**PROBLEM:** Reproduce, from the lines below, exactly the stretch that begins at the line containing "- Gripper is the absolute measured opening" and ends at the line containing "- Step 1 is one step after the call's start", both included.

**MATERIAL PROVIDED:**
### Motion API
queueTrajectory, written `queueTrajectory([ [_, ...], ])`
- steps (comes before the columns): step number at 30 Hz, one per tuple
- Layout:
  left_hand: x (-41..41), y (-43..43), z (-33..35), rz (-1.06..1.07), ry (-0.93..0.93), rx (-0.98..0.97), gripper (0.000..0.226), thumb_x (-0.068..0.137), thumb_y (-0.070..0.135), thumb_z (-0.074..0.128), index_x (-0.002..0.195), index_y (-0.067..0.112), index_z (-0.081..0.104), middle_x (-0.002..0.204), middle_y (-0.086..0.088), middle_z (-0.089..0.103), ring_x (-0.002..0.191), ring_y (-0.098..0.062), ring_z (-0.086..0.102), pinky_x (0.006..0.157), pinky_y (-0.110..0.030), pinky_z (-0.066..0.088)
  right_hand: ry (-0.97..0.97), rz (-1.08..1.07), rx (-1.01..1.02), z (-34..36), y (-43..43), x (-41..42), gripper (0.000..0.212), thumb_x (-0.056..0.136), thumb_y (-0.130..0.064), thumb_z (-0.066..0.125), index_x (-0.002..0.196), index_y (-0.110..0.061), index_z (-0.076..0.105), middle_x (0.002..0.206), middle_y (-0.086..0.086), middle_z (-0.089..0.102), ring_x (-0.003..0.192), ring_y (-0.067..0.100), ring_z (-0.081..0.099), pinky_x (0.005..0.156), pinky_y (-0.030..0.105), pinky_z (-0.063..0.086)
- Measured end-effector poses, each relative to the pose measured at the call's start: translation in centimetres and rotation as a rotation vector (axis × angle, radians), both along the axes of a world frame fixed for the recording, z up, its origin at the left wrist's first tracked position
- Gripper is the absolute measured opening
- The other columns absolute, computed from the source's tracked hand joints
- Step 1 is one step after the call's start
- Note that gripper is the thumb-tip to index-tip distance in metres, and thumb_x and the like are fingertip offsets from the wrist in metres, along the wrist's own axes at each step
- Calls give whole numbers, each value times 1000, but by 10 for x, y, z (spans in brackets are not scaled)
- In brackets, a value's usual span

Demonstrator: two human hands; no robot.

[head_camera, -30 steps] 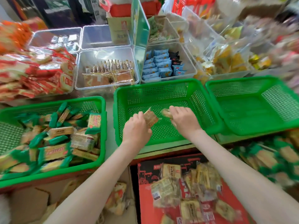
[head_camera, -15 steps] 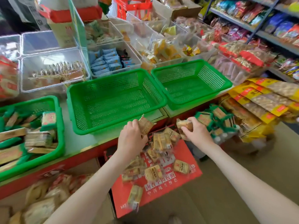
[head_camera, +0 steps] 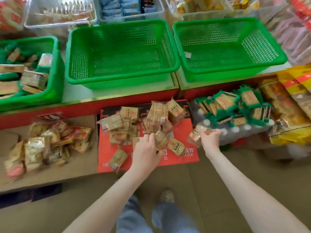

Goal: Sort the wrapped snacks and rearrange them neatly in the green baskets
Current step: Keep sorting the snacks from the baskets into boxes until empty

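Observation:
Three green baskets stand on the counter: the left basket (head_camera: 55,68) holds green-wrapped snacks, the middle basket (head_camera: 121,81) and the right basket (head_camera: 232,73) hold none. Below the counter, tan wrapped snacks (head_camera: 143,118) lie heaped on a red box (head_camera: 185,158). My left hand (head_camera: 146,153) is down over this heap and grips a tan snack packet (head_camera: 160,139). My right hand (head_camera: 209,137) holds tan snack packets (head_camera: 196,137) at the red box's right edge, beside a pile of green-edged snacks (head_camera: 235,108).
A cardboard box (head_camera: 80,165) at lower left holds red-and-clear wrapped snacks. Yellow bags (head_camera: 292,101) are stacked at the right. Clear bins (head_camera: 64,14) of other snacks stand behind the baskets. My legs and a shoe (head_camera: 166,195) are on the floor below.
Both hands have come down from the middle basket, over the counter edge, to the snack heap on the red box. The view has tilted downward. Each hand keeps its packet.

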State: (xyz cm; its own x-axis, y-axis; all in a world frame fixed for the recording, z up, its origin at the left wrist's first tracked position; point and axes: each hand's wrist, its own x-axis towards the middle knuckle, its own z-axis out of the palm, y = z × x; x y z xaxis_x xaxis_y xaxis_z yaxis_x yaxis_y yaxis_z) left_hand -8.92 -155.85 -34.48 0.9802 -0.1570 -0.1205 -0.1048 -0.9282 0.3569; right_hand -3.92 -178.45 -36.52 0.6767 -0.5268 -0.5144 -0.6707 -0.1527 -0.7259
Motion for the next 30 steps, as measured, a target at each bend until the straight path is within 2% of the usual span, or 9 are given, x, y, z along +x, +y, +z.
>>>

**WRITTEN RESPONSE:**
- Gripper is the absolute measured opening
- The other columns absolute, computed from the source's tracked hand joints
- Step 1 is one step after the call's start

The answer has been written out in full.